**EXERCISE:** For this exercise, please transcribe exactly and only the lines from the one containing "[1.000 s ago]" through the end of the material, both ends included, without pictures.

**GIVEN DATA:**
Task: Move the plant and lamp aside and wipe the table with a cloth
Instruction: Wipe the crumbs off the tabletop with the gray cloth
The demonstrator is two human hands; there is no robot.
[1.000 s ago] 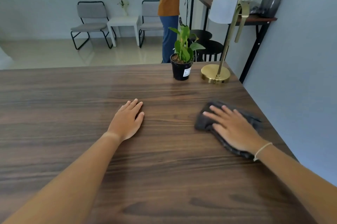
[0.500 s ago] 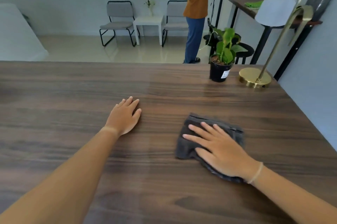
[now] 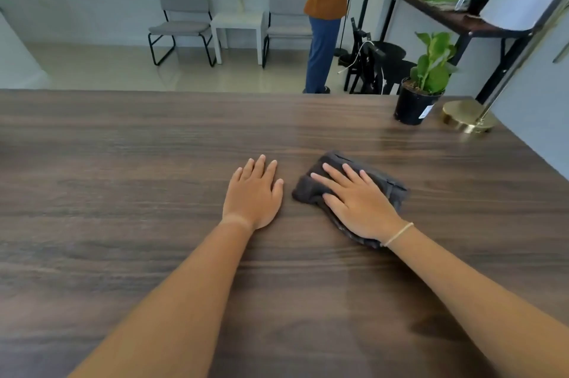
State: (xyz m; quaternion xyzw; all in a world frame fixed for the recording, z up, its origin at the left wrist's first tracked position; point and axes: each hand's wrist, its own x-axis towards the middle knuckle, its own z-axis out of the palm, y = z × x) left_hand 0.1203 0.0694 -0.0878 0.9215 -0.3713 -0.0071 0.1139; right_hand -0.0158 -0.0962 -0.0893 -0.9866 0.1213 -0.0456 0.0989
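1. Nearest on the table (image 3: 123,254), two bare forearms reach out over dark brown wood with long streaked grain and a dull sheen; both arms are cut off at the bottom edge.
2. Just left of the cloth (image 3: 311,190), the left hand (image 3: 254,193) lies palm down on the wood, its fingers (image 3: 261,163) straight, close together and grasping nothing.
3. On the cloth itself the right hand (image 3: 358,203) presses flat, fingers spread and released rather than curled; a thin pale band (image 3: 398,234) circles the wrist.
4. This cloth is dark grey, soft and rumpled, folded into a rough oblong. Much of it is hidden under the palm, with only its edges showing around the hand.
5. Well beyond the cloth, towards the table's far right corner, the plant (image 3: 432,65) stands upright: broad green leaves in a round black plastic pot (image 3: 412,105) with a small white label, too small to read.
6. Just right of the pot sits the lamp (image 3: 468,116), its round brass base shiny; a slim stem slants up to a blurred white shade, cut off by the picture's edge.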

**TASK RESPONSE:**
[1.000 s ago] 
[0.500 s ago] 
[now] 
State: (xyz m; quaternion xyzw; all in a world frame fixed for the recording, z up, its origin at the left wrist's first tracked position; point and axes: each hand's wrist, its own x-axis towards the middle knuckle, its own z-axis out of the palm, y = z × x) left_hand 0.1203 0.0694 -0.0878 0.9215 -0.3713 -0.0071 0.1139; right_hand -0.0158 -0.0962 -0.0893 -0.9866 0.1213 -0.0456 0.0989
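1. Nearest on the table (image 3: 123,254), two bare forearms reach out over dark brown wood with long streaked grain and a dull sheen; both arms are cut off at the bottom edge.
2. Just left of the cloth (image 3: 311,190), the left hand (image 3: 254,193) lies palm down on the wood, its fingers (image 3: 261,163) straight, close together and grasping nothing.
3. On the cloth itself the right hand (image 3: 358,203) presses flat, fingers spread and released rather than curled; a thin pale band (image 3: 398,234) circles the wrist.
4. This cloth is dark grey, soft and rumpled, folded into a rough oblong. Much of it is hidden under the palm, with only its edges showing around the hand.
5. Well beyond the cloth, towards the table's far right corner, the plant (image 3: 432,65) stands upright: broad green leaves in a round black plastic pot (image 3: 412,105) with a small white label, too small to read.
6. Just right of the pot sits the lamp (image 3: 468,116), its round brass base shiny; a slim stem slants up to a blurred white shade, cut off by the picture's edge.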

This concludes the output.